-------- Given entries

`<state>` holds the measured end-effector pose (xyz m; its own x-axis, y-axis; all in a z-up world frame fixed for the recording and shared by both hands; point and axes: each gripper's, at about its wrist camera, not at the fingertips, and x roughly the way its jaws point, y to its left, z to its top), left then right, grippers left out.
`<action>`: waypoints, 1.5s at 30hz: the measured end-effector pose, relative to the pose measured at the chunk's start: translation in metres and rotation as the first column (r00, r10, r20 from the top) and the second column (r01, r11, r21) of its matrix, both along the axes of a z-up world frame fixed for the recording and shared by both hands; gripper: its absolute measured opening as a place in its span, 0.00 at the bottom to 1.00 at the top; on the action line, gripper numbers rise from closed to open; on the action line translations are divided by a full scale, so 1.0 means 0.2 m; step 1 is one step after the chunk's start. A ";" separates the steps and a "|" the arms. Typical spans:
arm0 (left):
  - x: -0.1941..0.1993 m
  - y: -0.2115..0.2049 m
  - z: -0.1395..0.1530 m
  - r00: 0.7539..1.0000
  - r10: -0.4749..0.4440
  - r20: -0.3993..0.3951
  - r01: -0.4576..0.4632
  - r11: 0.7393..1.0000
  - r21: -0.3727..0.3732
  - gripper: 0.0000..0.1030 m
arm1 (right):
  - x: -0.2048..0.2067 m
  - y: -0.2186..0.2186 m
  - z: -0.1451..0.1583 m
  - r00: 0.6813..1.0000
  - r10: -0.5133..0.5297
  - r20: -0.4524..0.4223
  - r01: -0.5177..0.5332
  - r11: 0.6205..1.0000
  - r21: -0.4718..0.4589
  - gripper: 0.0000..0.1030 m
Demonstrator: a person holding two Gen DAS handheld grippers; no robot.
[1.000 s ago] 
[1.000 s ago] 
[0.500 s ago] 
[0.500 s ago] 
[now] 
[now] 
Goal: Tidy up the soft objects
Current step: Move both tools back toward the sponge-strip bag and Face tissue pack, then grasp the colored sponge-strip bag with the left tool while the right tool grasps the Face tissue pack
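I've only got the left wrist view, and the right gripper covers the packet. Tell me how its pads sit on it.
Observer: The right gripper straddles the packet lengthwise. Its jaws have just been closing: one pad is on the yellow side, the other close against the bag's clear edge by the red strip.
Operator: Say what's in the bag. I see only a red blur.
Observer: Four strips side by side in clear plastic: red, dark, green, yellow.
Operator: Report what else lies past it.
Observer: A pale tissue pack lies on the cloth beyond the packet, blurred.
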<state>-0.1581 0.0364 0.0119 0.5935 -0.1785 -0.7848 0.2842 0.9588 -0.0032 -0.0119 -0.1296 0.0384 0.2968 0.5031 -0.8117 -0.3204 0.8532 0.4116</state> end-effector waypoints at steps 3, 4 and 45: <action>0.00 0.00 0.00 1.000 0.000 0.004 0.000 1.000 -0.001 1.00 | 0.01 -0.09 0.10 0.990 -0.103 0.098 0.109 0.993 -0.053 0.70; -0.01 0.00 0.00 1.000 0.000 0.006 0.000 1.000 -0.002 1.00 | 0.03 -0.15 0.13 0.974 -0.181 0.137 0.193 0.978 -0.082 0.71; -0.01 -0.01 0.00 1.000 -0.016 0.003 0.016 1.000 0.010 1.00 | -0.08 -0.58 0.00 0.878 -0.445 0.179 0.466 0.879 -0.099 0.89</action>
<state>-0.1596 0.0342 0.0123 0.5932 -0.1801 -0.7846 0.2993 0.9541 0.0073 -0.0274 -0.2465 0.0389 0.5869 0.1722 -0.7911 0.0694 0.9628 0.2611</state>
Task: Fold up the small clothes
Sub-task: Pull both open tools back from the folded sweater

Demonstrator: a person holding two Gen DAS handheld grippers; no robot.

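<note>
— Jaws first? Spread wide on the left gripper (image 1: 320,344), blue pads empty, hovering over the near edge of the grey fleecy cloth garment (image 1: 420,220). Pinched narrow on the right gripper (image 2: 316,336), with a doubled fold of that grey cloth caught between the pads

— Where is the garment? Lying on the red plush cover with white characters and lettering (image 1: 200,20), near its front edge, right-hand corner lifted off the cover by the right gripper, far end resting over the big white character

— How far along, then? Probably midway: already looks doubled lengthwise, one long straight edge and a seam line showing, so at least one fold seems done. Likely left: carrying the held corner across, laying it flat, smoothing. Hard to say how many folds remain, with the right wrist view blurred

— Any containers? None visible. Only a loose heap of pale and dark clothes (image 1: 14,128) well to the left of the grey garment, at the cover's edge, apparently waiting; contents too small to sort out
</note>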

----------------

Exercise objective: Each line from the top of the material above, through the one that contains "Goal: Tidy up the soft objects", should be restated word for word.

Solved problem:
`<state>` holds the measured end-effector pose (xyz m; its own x-axis, y-axis; all in a z-up world frame fixed for the recording and shared by both hands; point and axes: each gripper's, at about its wrist camera, not at the fingertips, and x roughly the way its jaws point, y to its left, z to its top), left then right, grippers left out.
`<action>`: waypoints, 1.5s at 30hz: the measured end-effector pose, relative to the pose measured at the chunk's start: translation in metres and rotation as the first column (r00, r10, r20 from the top) and the second column (r01, r11, r21) of its matrix, both along the axes of a z-up world frame fixed for the recording and shared by both hands; gripper: its absolute measured opening as a place in its span, 0.00 at the bottom to 1.00 at the top; on the action line, gripper numbers rise from closed to open; on the action line translations are divided by a full scale, so 1.0 means 0.2 m; step 1 is one step after the chunk's start. A ";" separates the steps and a "|" the arms. Typical spans:
arm0 (left):
  - x: -0.1941..0.1993 m
  - y: -0.2115..0.2049 m
  - z: -0.1395..0.1530 m
  - r00: 0.7539..1.0000
  - r10: -0.4749..0.4440
  - r20: -0.3993..0.3951
  - r01: -0.4576..0.4632
  - r11: 0.7393..1.0000
  - r21: -0.3727..0.3732
  - gripper: 0.0000..0.1030 m
arm1 (right):
  - x: -0.2048..0.2067 m
  - y: -0.2186..0.2186 m
  - z: -0.1451..0.1583 m
  - r00: 0.6813..1.0000
  - r10: -0.5133..0.5297
  - r20: -0.4524..0.4223
  - r01: -0.5177..0.5332
  - r11: 0.6205..1.0000
  - r21: -0.4718..0.4589
  - gripper: 0.0000..0.1030 m
Demonstrator: a person holding two Gen DAS handheld grippers; no robot.
[1.000 s ago] 
[1.000 s ago] 
[0.500 s ago] 
[0.500 s ago] 
[now] 
[now] 
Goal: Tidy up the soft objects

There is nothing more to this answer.